Tuesday, 18 September 2012

Retrospective VAT on Property


There has been a prolonged flip-flop in progress with regards to the VAT issue, and the matter was sub judice for quite a while. Earlier, VAT was proposed to be at 5% of the value of residential properties, but was lowered to 1% and has now been fixed at 5% after all. This will have an obvious negative effect on buyers, because developers are bound to pass the added cost on to them.
In cities like Mumbai, this definitely does not spell good news in a real estate scenario which is already defined by high inventory pile-ups and reduced sales.
On the one hand, the market was awaiting new policies that would aim to boost flagging home sales. However, the Government’s need to ramp up its fiscal deficit by generating additional revenue seems to have gained the upper hand.
Buyers who had purchased their residential properties in 2006 would have taken possession of their homes by now and would not be affected.

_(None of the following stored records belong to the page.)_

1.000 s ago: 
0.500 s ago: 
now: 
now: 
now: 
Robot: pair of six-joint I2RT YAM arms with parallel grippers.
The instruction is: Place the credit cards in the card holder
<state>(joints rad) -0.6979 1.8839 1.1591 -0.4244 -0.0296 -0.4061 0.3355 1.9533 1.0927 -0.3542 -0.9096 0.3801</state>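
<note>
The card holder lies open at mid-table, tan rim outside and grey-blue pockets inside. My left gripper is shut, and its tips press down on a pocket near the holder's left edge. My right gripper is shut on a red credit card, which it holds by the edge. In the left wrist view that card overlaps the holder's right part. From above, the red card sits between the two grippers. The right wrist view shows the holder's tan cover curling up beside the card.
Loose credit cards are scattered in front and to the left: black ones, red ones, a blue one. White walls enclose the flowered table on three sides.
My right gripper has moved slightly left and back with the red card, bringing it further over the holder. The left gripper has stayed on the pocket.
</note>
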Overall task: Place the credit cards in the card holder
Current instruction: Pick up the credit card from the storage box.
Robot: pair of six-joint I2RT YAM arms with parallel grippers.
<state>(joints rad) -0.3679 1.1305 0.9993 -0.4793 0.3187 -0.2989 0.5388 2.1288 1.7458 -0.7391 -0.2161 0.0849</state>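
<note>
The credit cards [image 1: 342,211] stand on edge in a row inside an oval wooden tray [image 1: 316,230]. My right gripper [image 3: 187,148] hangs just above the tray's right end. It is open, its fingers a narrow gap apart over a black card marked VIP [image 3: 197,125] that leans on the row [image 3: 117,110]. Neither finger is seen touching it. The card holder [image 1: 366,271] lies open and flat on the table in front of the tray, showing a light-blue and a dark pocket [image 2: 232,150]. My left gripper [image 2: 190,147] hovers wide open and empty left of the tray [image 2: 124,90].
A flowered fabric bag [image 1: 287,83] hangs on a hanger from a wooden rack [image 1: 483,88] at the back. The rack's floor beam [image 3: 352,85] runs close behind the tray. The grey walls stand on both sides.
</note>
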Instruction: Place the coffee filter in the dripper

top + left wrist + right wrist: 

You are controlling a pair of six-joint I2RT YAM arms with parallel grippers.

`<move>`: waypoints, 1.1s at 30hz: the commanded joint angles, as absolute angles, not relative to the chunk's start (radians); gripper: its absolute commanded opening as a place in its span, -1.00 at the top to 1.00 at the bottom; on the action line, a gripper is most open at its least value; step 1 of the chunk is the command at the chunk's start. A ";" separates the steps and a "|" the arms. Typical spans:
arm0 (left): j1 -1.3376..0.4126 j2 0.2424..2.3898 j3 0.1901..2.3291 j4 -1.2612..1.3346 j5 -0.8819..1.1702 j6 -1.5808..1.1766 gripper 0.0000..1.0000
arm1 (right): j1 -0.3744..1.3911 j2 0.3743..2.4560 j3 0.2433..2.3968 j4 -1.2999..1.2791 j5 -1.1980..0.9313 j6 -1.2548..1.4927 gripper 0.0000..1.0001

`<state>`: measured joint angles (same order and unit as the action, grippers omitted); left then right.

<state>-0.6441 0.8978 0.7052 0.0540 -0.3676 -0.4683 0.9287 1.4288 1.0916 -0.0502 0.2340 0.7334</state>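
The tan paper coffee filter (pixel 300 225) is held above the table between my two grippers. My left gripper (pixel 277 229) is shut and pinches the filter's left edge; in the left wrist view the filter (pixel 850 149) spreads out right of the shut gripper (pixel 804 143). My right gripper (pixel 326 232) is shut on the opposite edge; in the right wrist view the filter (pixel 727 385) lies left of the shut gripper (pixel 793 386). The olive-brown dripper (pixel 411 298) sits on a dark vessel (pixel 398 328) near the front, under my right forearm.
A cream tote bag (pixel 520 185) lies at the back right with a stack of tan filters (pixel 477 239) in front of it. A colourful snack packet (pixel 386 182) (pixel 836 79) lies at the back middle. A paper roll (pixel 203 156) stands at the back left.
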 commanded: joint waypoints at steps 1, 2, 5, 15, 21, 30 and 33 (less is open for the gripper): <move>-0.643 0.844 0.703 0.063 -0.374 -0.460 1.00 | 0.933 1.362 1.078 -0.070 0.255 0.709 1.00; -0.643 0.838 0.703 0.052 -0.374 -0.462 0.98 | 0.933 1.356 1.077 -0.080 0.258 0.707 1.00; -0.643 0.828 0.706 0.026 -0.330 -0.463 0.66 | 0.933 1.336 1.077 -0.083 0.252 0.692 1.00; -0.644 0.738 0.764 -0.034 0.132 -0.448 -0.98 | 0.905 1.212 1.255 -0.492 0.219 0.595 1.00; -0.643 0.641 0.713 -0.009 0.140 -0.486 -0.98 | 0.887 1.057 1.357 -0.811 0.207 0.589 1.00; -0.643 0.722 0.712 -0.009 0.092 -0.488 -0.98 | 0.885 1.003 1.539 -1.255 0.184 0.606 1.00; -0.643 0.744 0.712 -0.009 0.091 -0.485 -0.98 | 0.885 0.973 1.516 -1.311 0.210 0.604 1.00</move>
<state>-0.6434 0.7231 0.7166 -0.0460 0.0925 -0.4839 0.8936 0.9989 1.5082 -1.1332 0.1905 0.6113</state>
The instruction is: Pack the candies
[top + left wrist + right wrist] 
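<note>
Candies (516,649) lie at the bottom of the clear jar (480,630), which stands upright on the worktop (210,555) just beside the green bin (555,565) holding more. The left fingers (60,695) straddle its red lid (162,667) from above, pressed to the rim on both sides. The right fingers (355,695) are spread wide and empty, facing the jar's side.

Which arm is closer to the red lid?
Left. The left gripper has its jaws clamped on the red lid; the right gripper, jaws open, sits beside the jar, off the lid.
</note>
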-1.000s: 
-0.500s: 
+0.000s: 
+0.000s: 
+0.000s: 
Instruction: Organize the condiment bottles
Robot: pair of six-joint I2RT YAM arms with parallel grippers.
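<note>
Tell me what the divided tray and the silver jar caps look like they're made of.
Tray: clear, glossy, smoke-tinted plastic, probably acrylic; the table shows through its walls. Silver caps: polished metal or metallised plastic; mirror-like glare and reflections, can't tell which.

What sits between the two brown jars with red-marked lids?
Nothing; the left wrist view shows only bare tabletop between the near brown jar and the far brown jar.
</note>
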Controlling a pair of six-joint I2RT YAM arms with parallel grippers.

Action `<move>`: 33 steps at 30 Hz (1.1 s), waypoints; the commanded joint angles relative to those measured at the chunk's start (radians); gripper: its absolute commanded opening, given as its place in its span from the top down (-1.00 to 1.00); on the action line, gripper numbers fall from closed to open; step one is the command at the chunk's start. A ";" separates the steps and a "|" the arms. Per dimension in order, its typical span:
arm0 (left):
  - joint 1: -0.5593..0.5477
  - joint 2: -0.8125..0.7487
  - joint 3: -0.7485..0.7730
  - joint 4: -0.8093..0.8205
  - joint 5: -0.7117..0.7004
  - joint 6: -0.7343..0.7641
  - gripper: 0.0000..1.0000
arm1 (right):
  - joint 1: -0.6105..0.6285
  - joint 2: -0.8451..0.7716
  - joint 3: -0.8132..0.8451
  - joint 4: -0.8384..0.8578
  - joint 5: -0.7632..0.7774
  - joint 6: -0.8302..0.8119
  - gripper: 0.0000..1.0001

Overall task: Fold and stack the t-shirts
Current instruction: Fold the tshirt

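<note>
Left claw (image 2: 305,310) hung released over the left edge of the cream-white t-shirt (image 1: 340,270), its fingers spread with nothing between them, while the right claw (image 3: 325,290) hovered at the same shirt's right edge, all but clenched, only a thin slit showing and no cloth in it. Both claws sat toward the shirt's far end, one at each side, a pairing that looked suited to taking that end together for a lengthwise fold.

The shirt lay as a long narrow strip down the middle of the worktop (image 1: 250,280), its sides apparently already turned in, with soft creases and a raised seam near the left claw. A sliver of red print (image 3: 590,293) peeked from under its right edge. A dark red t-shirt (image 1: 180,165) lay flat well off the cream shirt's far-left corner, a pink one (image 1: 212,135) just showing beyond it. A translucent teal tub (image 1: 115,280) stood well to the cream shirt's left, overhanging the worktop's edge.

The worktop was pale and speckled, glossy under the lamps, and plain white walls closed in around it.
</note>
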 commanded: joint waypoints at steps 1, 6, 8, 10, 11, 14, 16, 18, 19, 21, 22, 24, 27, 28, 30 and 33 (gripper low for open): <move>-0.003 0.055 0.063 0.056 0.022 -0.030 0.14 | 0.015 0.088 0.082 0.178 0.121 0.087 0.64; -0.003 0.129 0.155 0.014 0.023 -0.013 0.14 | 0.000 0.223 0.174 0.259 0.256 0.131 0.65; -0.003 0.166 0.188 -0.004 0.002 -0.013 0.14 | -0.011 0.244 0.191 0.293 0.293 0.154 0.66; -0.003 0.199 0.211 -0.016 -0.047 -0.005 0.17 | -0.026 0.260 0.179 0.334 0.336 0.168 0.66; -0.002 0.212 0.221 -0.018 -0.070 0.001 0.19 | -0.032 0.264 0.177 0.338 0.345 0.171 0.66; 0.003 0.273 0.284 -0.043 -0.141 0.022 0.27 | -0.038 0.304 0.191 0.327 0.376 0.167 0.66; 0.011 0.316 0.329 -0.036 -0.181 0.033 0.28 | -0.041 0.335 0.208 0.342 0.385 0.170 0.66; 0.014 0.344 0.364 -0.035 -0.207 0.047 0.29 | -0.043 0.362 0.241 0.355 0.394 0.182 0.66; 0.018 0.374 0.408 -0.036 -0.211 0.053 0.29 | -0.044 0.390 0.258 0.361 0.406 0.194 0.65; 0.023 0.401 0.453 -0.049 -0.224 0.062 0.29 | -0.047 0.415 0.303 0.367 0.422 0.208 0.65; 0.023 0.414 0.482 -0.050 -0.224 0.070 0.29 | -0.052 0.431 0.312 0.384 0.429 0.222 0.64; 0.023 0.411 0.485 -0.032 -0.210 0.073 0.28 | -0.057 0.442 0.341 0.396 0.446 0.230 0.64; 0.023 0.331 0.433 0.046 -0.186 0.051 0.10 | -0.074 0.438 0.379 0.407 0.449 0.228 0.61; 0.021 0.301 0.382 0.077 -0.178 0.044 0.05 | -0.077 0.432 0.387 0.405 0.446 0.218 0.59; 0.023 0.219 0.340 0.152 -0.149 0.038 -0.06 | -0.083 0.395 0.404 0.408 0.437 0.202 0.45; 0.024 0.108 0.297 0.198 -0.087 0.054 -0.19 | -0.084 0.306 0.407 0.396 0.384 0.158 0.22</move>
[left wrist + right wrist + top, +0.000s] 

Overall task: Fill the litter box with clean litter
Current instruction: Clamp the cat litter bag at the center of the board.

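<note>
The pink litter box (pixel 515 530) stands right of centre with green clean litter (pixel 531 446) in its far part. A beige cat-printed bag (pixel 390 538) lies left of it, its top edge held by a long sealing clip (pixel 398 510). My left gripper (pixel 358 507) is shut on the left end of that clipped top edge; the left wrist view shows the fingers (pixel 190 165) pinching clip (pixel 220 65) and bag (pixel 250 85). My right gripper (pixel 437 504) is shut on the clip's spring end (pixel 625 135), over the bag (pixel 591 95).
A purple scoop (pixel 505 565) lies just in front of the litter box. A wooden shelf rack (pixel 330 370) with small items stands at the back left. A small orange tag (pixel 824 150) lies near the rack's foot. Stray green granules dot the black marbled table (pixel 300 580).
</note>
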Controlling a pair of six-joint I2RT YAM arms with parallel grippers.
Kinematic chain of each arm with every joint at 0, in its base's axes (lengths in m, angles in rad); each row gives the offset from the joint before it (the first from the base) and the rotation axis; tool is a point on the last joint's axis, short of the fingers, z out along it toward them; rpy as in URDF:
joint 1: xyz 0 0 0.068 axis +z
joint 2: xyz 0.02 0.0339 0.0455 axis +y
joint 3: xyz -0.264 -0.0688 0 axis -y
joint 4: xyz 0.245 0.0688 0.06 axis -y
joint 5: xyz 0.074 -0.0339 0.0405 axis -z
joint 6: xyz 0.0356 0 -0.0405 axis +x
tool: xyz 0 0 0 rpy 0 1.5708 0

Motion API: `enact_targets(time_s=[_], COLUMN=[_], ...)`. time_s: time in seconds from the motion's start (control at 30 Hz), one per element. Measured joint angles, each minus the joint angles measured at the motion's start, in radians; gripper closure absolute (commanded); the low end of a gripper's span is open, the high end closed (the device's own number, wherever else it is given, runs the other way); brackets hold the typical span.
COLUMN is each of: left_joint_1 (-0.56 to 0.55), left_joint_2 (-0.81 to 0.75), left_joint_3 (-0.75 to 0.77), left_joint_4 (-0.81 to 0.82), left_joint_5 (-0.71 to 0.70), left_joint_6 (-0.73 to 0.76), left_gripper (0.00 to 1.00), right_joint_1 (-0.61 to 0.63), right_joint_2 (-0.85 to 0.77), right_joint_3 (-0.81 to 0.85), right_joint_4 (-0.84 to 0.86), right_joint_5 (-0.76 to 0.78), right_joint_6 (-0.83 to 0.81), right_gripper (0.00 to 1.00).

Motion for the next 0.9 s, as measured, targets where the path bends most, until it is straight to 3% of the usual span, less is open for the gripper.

However, those who had made their purchases in under-construction projects in 2010 and have not yet received possession will have to pay 5% extra on the final amount.
In some cases, developers have protected their customers from possible VAT-induced price escalations by specific clauses in the agreements, but such incidences are exceptions rather than the rule.
In our view, this ruling will probably lead to a higher degree of disputes between buyers and developers, but will not necessarily result in cancellations. In certain areas, there may be viable alternatives to new constructions available on the resale properties market. If such options exist, buyers can definitely consider those options.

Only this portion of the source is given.